[EXERCISE DESCRIPTION]
Check every line of the data below for "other". Copy each one that has it.

SOURCE DATA Block Start

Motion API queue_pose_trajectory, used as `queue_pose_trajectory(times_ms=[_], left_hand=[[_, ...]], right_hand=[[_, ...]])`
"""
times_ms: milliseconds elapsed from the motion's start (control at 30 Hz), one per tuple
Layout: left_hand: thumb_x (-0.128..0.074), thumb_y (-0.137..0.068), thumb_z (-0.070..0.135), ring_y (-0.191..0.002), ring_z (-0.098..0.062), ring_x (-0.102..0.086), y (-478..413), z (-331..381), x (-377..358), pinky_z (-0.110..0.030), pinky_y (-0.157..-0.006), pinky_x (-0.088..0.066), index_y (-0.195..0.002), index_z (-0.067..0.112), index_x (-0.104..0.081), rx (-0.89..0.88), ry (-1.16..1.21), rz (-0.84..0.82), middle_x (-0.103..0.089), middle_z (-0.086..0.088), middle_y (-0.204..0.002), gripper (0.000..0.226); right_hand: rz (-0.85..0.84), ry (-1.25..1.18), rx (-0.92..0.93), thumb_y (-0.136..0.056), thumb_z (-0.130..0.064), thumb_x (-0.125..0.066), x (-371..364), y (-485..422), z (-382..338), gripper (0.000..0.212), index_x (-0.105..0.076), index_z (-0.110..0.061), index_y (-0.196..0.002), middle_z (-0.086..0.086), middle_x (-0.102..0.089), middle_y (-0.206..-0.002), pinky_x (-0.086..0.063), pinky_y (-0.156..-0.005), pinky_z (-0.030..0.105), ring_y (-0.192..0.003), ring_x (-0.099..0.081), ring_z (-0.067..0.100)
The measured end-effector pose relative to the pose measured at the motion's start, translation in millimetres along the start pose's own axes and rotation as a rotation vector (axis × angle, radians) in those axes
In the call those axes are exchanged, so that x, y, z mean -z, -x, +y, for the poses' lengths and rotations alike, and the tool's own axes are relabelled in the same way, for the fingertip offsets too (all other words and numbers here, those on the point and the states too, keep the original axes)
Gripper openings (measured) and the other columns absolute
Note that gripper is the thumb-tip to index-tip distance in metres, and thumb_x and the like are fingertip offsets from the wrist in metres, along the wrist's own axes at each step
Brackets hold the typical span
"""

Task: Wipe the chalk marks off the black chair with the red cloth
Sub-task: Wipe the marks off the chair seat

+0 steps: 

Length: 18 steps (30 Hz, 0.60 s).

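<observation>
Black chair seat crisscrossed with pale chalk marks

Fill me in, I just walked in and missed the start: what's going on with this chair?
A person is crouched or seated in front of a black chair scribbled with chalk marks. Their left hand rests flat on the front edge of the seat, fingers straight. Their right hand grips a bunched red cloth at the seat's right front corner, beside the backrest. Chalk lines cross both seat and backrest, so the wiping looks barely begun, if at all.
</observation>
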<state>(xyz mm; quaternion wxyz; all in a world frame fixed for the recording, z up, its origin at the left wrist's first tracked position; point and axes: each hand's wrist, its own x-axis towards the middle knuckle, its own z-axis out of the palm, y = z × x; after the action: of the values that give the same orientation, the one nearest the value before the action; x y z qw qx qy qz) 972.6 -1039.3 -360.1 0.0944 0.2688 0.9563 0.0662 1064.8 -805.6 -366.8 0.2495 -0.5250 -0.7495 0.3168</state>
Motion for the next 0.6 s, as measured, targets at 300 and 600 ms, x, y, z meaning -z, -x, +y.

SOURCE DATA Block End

[ANSWER BOX]
In the call those axes are exchanged, so that x, y, z mean -z, -x, +y, for the poses' lengths and rotations alike, and the tool's own axes are relabelled in the same way, for the fingertip offsets too (all other words and numbers here, those on the point and the states too, keep the original axes)
Gripper openings (measured) and the other columns absolute

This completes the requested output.